■ **Problem**:
Using the entries that follow, please report how many lines contain the word "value", with no other words.

■ **Saved data entries**:
--*--
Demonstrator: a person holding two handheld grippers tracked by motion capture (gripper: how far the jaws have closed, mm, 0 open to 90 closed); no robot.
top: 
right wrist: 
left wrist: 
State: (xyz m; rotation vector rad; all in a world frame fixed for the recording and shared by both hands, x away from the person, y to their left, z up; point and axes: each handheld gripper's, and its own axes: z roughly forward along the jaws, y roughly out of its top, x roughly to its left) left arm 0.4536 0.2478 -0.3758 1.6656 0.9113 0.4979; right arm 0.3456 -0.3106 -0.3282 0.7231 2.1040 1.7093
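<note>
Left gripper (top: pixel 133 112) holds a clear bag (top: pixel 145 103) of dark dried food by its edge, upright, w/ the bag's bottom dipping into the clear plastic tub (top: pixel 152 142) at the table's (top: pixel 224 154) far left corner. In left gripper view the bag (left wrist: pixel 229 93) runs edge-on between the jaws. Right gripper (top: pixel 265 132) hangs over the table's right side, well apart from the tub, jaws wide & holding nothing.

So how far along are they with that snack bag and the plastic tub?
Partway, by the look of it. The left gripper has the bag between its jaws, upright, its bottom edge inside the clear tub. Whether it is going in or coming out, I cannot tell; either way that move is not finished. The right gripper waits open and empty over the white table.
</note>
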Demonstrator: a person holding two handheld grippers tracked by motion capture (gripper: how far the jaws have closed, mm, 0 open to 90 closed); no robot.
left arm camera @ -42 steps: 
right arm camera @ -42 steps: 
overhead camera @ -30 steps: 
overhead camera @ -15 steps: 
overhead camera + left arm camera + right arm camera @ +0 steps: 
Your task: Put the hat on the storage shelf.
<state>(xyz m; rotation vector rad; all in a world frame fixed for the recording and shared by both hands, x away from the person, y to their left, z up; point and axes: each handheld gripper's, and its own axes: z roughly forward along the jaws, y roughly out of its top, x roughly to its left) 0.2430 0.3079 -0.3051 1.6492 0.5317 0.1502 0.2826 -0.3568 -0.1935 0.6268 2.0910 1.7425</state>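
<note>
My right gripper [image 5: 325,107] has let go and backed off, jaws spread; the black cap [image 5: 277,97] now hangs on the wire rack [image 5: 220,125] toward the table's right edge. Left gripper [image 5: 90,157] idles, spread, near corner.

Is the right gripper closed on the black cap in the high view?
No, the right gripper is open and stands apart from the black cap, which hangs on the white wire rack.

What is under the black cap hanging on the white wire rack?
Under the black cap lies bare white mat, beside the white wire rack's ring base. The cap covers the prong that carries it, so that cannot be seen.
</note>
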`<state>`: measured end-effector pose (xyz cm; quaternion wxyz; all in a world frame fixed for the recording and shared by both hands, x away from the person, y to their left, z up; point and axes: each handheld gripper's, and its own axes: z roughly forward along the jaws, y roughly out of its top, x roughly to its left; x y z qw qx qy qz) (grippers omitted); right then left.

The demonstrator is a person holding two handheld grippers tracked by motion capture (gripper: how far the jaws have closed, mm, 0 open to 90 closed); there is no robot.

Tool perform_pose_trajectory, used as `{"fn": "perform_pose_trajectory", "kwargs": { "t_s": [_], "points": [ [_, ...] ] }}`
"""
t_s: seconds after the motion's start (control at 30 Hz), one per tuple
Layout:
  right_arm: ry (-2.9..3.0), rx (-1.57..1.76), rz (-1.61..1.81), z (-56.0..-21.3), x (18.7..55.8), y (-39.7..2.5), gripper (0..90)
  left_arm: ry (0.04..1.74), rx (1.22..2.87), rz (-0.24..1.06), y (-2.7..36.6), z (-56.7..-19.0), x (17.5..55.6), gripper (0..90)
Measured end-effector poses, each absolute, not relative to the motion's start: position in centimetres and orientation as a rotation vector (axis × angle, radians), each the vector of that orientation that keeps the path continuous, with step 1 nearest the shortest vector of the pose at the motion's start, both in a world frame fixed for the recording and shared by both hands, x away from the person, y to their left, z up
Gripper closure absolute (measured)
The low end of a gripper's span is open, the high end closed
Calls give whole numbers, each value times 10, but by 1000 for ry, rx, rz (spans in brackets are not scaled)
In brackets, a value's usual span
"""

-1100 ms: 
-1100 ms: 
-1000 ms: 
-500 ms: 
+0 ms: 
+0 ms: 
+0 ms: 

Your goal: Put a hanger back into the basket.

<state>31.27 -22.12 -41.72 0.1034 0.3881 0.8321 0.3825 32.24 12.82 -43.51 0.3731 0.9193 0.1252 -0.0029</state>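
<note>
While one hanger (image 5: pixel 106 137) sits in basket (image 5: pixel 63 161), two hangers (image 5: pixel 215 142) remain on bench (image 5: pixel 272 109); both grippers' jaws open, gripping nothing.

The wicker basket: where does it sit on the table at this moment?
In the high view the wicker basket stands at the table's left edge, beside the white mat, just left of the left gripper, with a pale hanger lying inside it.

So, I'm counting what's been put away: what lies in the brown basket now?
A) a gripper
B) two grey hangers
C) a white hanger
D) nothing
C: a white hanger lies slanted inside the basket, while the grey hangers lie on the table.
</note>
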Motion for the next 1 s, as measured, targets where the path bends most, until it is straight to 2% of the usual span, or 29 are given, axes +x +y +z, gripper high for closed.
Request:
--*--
■ **Answer space**:
2